Reputation: 1442
My question is quite similar to this one: Apache Spark SQL issue : java.lang.RuntimeException: [1.517] failure: identifier expected But I just can't figure out where my problem lies. I am using SQLite as database backend. Connecting and simple select statements work fine.
The offending line:
val df = tableData.selectExpr(tablesMap(t).toSeq:_*).map(r => myMapFunc(r))
tablesMap contains the table name as key and an array of strings as expressions. Printed, the array looks like this:
WrappedArray([My Col A], [ColB] || [Col C] AS ColB)
The table name is also included in square brackets since it contains spaces. The exception I get:
Exception in thread "main" java.lang.RuntimeException: [1.1] failure: identifier expected
I already made sure not to use any Spark Sql keywords. In my opinion there are 2 possible reasons why this code fails: 1) I somehow handle spaces in column names wrong. 2) I handle concatenation wrong.

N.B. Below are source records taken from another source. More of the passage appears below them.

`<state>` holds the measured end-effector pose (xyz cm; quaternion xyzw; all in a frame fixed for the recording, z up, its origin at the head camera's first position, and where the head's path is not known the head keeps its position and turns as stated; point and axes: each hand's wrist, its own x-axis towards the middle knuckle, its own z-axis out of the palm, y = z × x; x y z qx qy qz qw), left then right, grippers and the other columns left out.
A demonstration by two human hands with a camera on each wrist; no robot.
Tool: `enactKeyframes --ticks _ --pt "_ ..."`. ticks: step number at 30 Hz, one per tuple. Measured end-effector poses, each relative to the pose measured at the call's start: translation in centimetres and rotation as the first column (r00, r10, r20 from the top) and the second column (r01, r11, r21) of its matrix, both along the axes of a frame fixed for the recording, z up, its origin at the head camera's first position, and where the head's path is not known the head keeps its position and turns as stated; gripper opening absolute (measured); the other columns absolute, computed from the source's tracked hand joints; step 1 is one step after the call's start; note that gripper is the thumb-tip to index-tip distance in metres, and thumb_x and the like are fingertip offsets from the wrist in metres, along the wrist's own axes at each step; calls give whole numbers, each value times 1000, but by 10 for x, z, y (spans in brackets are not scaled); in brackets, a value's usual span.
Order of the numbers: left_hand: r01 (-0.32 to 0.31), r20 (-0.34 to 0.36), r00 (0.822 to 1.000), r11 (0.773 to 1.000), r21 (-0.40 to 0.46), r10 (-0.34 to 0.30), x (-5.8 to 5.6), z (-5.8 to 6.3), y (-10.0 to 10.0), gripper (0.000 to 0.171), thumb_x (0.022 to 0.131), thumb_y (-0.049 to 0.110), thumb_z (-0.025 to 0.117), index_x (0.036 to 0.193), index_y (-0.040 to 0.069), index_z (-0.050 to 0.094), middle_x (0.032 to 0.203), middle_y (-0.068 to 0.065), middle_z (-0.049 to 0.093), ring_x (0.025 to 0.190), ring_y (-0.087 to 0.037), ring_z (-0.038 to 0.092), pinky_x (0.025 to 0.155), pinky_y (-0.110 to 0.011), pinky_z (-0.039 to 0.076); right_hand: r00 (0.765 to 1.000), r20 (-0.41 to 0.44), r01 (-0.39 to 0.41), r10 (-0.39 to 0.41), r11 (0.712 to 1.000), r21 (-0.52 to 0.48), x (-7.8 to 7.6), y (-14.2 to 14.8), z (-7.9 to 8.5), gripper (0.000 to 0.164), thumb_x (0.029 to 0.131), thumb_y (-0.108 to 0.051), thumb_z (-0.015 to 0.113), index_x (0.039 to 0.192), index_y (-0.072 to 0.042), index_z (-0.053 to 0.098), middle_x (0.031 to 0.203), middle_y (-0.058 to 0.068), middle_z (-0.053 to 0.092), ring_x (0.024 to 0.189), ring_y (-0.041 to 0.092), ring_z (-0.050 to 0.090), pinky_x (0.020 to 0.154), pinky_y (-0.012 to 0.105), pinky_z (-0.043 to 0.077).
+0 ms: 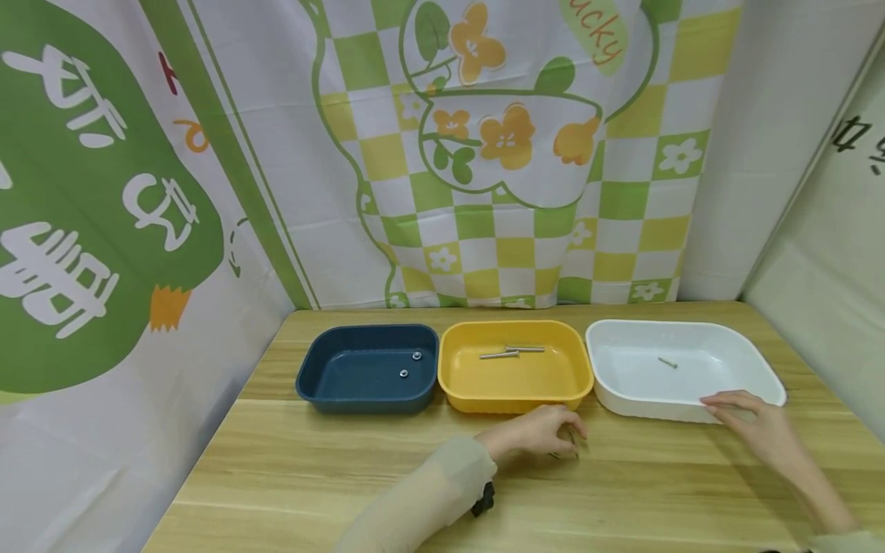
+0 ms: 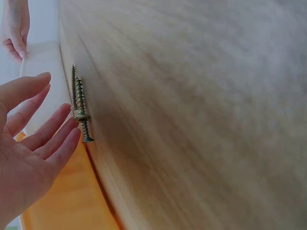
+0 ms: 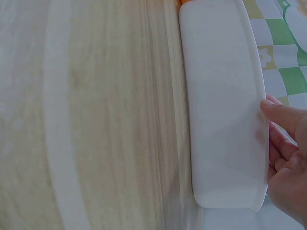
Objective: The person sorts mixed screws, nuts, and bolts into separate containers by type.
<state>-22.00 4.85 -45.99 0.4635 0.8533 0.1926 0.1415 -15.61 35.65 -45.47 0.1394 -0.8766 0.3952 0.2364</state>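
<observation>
My left hand (image 1: 542, 432) is just in front of the yellow bin (image 1: 515, 386), low over the table, its fingers apart and lightly bent. Beside its fingertips, brassy screws (image 2: 80, 108) lie on the wood, at least two close together, one with a ring-like collar round its shank. Whether the fingertips touch them is unclear. With thumb outside and fingers inside, my right hand (image 3: 288, 143) holds the near rim of the white bin (image 3: 225, 105). One small screw (image 1: 667, 362) lies in that white bin.
Left of the yellow bin stands a dark blue bin (image 1: 366, 388) with two small nuts (image 1: 417, 355) inside. Two long silver bolts (image 1: 499, 355) lie in the yellow bin. A patterned cloth (image 1: 498, 253) hangs behind the wooden table (image 1: 311, 476).
</observation>
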Motion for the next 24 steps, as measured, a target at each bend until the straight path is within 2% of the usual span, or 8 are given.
enactKeyframes --ticks 6,11,15,24 --pt "7 46 999 1000 10 -7 0 -4 3 23 78 9 66 100 10 61 92 5 58 70 4 48 62 -5 36 999 30 13 -13 1000 8 0 1 0 13 78 0 63 86 -9 68 87 -33 53 88 -23 40 74 -1 23" --pt "28 47 998 1000 14 -29 2 -3 3 22 77 5 66 98 9 62 92 4 59 77 3 51 66 -4 37 1000 10 6 -6 1000 7 0 -1 0 13 77 2 63 85 -8 68 88 -33 52 88 -23 40 74 -1 24" --pt "42 13 999 999 -6 -42 2 -3 5 21 76 5 67 96 10 63 91 5 60 80 3 51 68 -4 36 1000 -8 -8 8 1000 -9 1 -2 1 15 76 4 63 84 -6 68 87 -32 54 87 -21 42 74 0 25" --pt "51 -67 996 997 -59 -55 1 -6 7 21 74 1 67 92 14 66 83 7 56 74 3 47 65 -3 33 1000 5 -10 10 1000 -18 1 -1 2 15 76 5 63 85 -6 68 87 -32 54 87 -21 42 74 0 25"
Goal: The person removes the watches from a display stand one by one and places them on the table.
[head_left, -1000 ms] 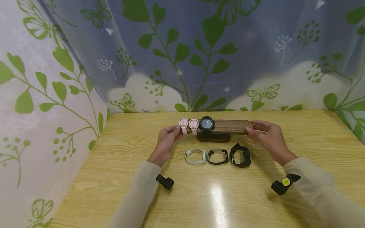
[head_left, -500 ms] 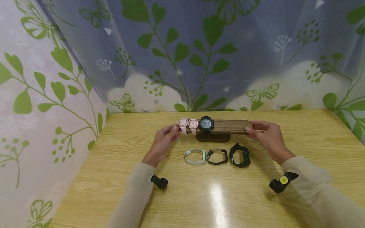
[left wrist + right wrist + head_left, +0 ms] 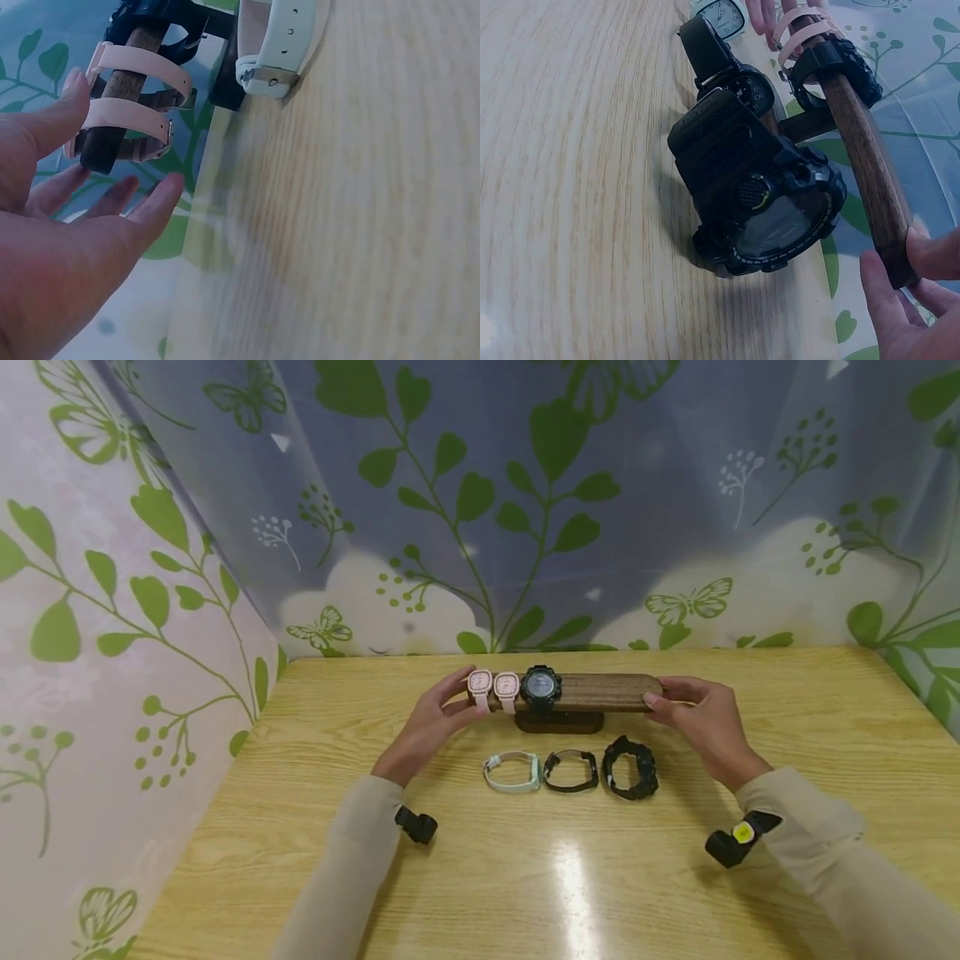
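Note:
A brown wooden watch stand point(image 3: 609, 692) with a T-shaped bar carries two pink watches point(image 3: 479, 682) at its left end and a large dark digital watch point(image 3: 541, 685) beside them. My right hand point(image 3: 708, 720) pinches the bar's bare right end between thumb and fingers. At the opposite end, my left hand point(image 3: 427, 724) spreads its fingers around the tip. The left wrist view shows the left thumb point(image 3: 71, 105) close beside the pink straps point(image 3: 124, 114), the other fingers apart below the bar's tip.
In front of the stand, a mint-green watch point(image 3: 535, 772), a slim black watch point(image 3: 573, 790) and a bulky black watch point(image 3: 647, 772) lie in a row on the wooden table point(image 3: 300, 860). A leaf-patterned curtain point(image 3: 675, 527) hangs behind the table's back edge.
My left hand has drawn slightly left from the bar's end and spread its fingers, the index finger rising behind the pink watch. The right hand keeps its hold; the watches stay put.

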Demonstrator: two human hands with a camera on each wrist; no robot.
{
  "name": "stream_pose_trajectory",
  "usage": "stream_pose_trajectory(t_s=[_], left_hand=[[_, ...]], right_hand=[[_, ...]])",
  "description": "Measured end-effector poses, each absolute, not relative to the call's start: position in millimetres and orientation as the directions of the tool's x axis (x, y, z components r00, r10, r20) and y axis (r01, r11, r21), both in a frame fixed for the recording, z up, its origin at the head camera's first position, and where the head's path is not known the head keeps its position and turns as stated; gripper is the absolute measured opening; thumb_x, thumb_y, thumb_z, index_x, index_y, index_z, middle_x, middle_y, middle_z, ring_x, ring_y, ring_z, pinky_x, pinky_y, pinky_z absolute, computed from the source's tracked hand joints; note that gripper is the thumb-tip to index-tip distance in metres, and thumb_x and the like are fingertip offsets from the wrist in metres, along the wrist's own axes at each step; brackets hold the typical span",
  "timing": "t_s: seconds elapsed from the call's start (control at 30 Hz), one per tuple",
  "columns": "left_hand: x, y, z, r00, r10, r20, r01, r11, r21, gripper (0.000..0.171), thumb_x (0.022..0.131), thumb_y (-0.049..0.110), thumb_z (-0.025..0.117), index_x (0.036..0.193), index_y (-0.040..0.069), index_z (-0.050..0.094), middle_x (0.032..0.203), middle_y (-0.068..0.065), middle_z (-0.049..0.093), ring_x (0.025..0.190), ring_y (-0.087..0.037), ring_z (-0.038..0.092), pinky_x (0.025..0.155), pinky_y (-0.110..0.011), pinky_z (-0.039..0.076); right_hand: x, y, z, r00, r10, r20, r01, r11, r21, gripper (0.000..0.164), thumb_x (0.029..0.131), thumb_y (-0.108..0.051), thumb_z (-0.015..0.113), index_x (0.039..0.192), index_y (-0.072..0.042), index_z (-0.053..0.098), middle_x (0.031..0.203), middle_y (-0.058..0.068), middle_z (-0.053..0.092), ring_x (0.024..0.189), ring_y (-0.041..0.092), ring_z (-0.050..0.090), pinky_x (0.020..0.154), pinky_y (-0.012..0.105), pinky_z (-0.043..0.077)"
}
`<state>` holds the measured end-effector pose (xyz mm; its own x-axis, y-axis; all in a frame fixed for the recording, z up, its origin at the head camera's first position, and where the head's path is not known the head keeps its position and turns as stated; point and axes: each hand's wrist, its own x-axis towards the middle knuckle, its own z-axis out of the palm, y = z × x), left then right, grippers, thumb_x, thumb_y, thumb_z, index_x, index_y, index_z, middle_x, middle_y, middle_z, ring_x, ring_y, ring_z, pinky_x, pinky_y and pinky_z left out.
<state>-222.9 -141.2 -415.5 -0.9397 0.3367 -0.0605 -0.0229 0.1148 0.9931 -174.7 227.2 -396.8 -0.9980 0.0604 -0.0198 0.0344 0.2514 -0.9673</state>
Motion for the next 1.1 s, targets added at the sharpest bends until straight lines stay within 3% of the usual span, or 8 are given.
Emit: stream_pose_trajectory(t_s=[0.17, 0.5, 0.93, 1.1], left_hand=[[-228.2, -136.9, -415.6, -0.925, 0.377, -0.042, -0.008, 0.091, 0.996, 0.072, 0.094, 0.012, 0.075, 0.156, 0.025, 0.04, 0.156, -0.001, 0.041, 0.136, -0.026, 0.05, 0.106, -0.038, 0.05], [-236.4, -130.7, -414.1, -0.902, 0.431, -0.001, 0.012, 0.027, 1.0, 0.074, 0.091, -0.004, 0.073, 0.155, 0.018, 0.041, 0.155, -0.009, 0.041, 0.133, -0.03, 0.051, 0.098, -0.034, 0.056], [-240.4, -131.6, -417.5, -0.906, 0.424, -0.018, -0.019, 0.002, 1.0, 0.07, 0.092, -0.009, 0.068, 0.154, 0.009, 0.04, 0.151, -0.01, 0.042, 0.128, -0.033, 0.054, 0.098, -0.039, 0.057], [-238.6, -135.4, -417.6, -0.91, 0.413, -0.019, -0.026, -0.011, 1.0, 0.069, 0.092, -0.009, 0.069, 0.153, 0.012, 0.043, 0.151, -0.011, 0.042, 0.125, -0.034, 0.057, 0.097, -0.042, 0.057]], right_hand=[[-175.1, 227.2, -397.3, -0.998, 0.065, -0.02, 0.036, 0.256, -0.966, 0.055, 0.1, -0.018, 0.066, 0.146, 0.006, 0.048, 0.123, 0.02, 0.056, 0.089, 0.009, 0.073, 0.09, 0.034, 0.059], [-175.6, 228.1, -398.4, -0.999, 0.053, -0.007, 0.021, 0.254, -0.967, 0.056, 0.1, -0.017, 0.066, 0.146, 0.007, 0.047, 0.123, 0.02, 0.056, 0.089, 0.01, 0.073, 0.088, 0.031, 0.06], [-176.4, 228.1, -398.0, -0.998, 0.057, -0.023, 0.036, 0.226, -0.973, 0.055, 0.1, -0.014, 0.066, 0.147, 0.007, 0.046, 0.126, 0.023, 0.054, 0.087, 0.005, 0.072, 0.088, 0.031, 0.06], [-175.7, 227.4, -396.6, -0.998, 0.059, -0.02, 0.033, 0.224, -0.974, 0.055, 0.1, -0.014, 0.066, 0.146, 0.008, 0.046, 0.122, 0.023, 0.055, 0.085, 0.005, 0.072, 0.087, 0.031, 0.06]])
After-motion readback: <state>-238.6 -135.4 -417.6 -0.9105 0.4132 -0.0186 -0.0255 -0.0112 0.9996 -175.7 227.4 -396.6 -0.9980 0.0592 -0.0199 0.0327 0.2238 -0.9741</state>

I am using a resource file, CSV-like, which contains the expressions I want to be evaluated on my tables. Apart from this file, I want to allow the user to specify additional tables and their respective column expressions at runtime. The file looks like this:
TableName,`Col A`,`ColB`,CONCAT(`ColB`, ' ', `Col C`)
Appartently this does not work. Nevertheless I would like to reuse this file, modified of course. My idea was to map the columns with the expressions from an array of strings, like now, to a sequence of spark columns. (This is the only solution for me I could think of, since I want to avoid pulling in all hive dependecies just for this one feature.) I would introduce a small syntax for my expressions to mark raw column names with a $
and some keywords for functions like concat
and as
. But how could I do this? I tried something like this but it's far far away from even compiling.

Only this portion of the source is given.